# WORK TASK
With pictures removed, the data below should be returned exactly.

┄┄┄┄┄┄┄┄┄┄┄┄┄┄┄┄┄┄┄┄

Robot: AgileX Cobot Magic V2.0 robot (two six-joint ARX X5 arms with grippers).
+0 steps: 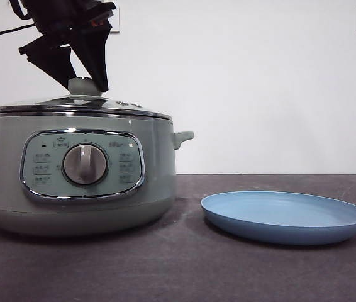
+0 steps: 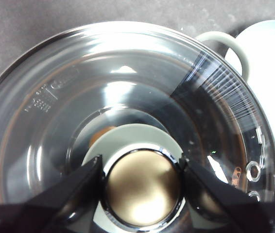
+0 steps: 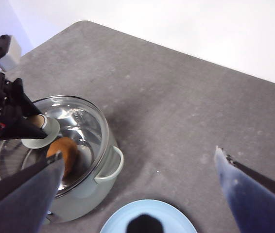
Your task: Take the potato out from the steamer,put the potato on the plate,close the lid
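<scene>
On the dark grey table (image 1: 184, 270) the steamer (image 1: 77, 182) stands at the left in the front view, its dial panel facing the camera, with the lid (image 1: 77, 106) seated on its chrome rim. The left gripper (image 1: 83, 63) hangs over the pot from above, its two black jaws straddling the pale green knob (image 1: 84, 85). In the left wrist view the jaws sit one on each side of the knob (image 2: 142, 187), right against its shiny cap; they are spread about as wide as the knob, and whether they actually pinch it cannot be told.

The potato (image 3: 63, 151) lies inside the steamer, seen orange-brown through the glass of the lid (image 3: 79, 126) in the right wrist view; a small patch of it (image 2: 101, 135) also shows beside the knob in the left wrist view.

The plate (image 1: 285, 217) lies flat just beside the pot, on the side of its small handle (image 1: 183, 136), with nothing on it.

The right gripper (image 3: 137, 194) hovers high above the table, over the plate's edge (image 3: 176, 216), its jaws wide apart and holding nothing.
</scene>
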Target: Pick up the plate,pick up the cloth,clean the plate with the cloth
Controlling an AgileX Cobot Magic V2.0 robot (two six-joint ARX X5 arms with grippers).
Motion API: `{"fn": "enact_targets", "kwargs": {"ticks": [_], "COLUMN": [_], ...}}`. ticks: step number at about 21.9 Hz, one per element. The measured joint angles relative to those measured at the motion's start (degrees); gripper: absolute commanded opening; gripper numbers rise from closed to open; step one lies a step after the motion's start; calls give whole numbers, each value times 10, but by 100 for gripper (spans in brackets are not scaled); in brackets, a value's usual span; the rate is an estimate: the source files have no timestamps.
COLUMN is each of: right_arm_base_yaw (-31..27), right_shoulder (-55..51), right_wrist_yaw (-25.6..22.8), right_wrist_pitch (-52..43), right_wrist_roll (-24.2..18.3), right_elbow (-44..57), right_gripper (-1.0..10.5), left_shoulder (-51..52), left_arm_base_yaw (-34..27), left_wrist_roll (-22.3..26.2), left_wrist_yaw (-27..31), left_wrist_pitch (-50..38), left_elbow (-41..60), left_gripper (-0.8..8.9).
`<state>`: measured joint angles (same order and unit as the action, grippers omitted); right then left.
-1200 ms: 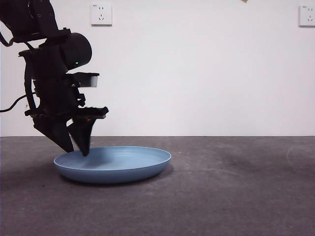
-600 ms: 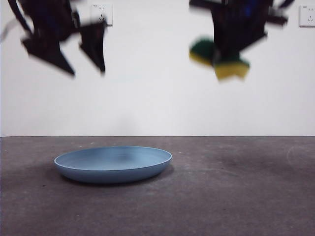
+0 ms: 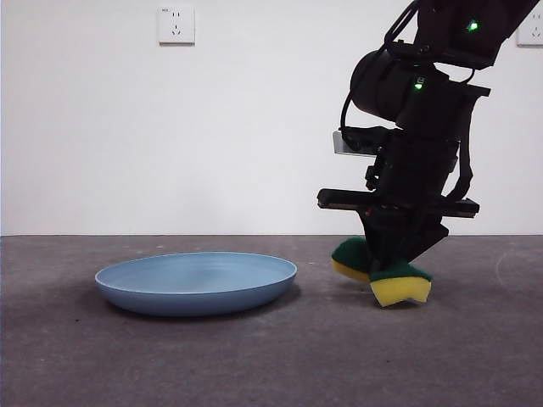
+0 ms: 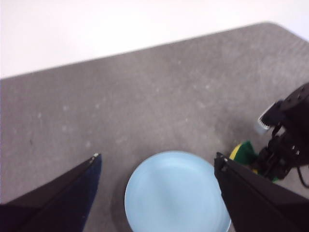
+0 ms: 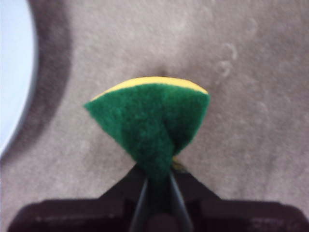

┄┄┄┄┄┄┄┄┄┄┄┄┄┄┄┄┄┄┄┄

# ANSWER BELOW
Robot: AgileX Cobot Magic V2.0 robot (two six-joint ARX X5 arms with grippers).
+0 steps: 
+0 steps: 
+0 steps: 
Your task: Take the potato out from the steamer,put the potato on the plate,close the lid
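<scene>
On the dark grey table (image 1: 184, 270) the steamer (image 1: 77, 182) stands at the left in the front view, its dial panel facing the camera, with the lid (image 1: 77, 106) seated on its chrome rim. The left gripper (image 1: 83, 63) hangs over the pot from above, its two black jaws straddling the pale green knob (image 1: 84, 85). In the left wrist view the jaws sit one on each side of the knob (image 2: 142, 187), right against its shiny cap; they are spread about as wide as the knob, and whether they actually pinch it cannot be told.

The potato (image 3: 63, 151) lies inside the steamer, seen orange-brown through the glass of the lid (image 3: 79, 126) in the right wrist view; a small patch of it (image 2: 101, 135) also shows beside the knob in the left wrist view.

The plate (image 1: 285, 217) lies flat just beside the pot, on the side of its small handle (image 1: 183, 136), with nothing on it.

The right gripper (image 3: 137, 194) hovers high above the table, over the plate's edge (image 3: 176, 216), its jaws wide apart and holding nothing.
</scene>
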Target: Pick up the plate,pick up the cloth,clean the plate with the cloth
Controlling an AgileX Cobot Magic V2.0 robot (two six-joint ARX X5 arms with grippers).
Motion API: `{"fn": "enact_targets", "kwargs": {"ticks": [_], "COLUMN": [_], ...}}`. ticks: step number at about 21.9 Hz, one per element. The measured joint angles relative to those measured at the motion's start (degrees); gripper: absolute commanded opening; gripper numbers rise from closed to open; step one lies a step after the motion's start; calls give whole numbers, each value times 10, but by 100 for gripper (spans in brackets are not scaled); in brackets, a value's usual span; the rate is an estimate: the source files have no timestamps.
COLUMN is each of: right_arm_base_yaw (-31..27), right_shoulder (-55..51), right_wrist_yaw (-25.6..22.8), right_wrist_pitch (-52..43), right_wrist_roll (-24.2..18.3), right_elbow (-44..57), right_gripper (-1.0..10.5), left_shoulder (-51..52), left_arm_base_yaw (-34..27), left_wrist_roll (-22.3..26.2), left_wrist_yaw (-27..31), left_wrist_pitch (-50..38), left_elbow (-41..60), left_gripper (-0.8..8.9).
`<state>`: measured joint angles (same order and unit as the action, grippers omitted); right then left.
-1200 ms: 
-600 ms: 
+0 ms: 
+0 ms: 
+0 ms: 

No more work is needed on this answer.